Студент Чудаков начал свой ответ издалека. Он коротко пересказал биографию Тютчева, особенно подробно задержавшись на дипломатической службе его в европейских странах. Долгая жизнь в отрыве от родины, по мнению Боба, была причиной возникновения в творчестве поэта глубоко интимных, элегических мотивов.
— Не совсем точно, но своеобразно, — перебил Чудакова Василий Иванович. — Продолжайте.
— Тютчев написал много лирических стихотворений, положенных на музыку русскими композиторами, — напористо отвечал Боб. — Например: «Я помню чудное мгновенье, передо мной явилась ты…»
— Что-что? — нехорошо улыбнулся доцент Елкин.
Эрик Дарский, не выдержав, фыркнул.
— Ох, простите! — спохватился Боб. — Это же Пушкин. Я просто перепутал. Я хотел прочитать совсем другие строки: «Я встретил вас — и все былое…» Очень похожие начала. Бывает же так: думаешь одно, а говоришь совершенно другое.
— Да, бывает, — неопределенно заметил Елкин.
Стараясь исправить ошибку, Боб с выражением
прочитал «Я встретил вас» до самого конца. Он так искренне хотел произвести на Елкина благоприятное впечатление, что последнее четверостишие произнес даже нараспев, с легким завыванием.
— «И то же в вас оча-арованье, — запел студент Чудаков, повторяя две последние строчки знаменитого стихотворения, — и та ж в душе моей любовь!..»
Экзаменатор нахмурился.
— В чем дело? — строго спросил он — Вы что, в консерватории экзамен сдаете?
Боб сидел потупившись.

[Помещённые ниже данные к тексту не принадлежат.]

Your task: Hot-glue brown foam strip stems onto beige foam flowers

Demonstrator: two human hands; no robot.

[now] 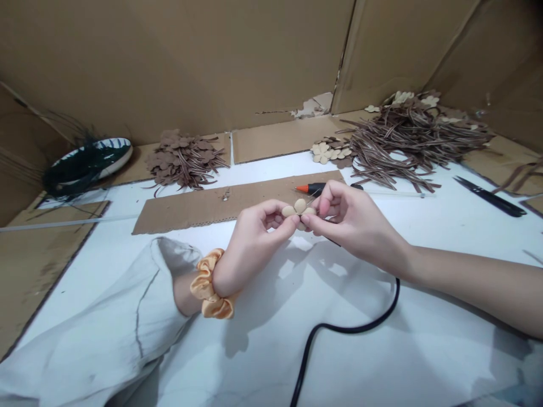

В аудиторию, привлеченная пением, испуганно заглянула пышноволосая Руфа. Тимофей Голованов, отвернувшись к окну, беззвучно смеялся. Даже Леха Белов, оторвавшись от своих листков, недоуменно поглядывал на Чудакова: уж не померещилось ли ему, Белову, пение на экзамене по литературе? Это было явное нарушение дисциплины.
Доцент Елкин, обозлившись на Чудакова, начал гонять его по всей программе. Особый упор преподаватель делал на критику — Белинский, Чернышевский, Добролюбов. Боб, барахтаясь в направлениях и взглядах революционных демократов, медленно, но верно шел ко дну.
— Статью Добролюбова «Луч света в темном царстве» читали? — в упор спросил доцент Елкин.
— Кажется, читал, — неуверенно ответил Боб.
— Читали или не читали? — сдвинул брови Елкин. — Только не пытайтесь мне здесь спеть дуэт Лизы и Полины «Последний луч зари на башнях умирает».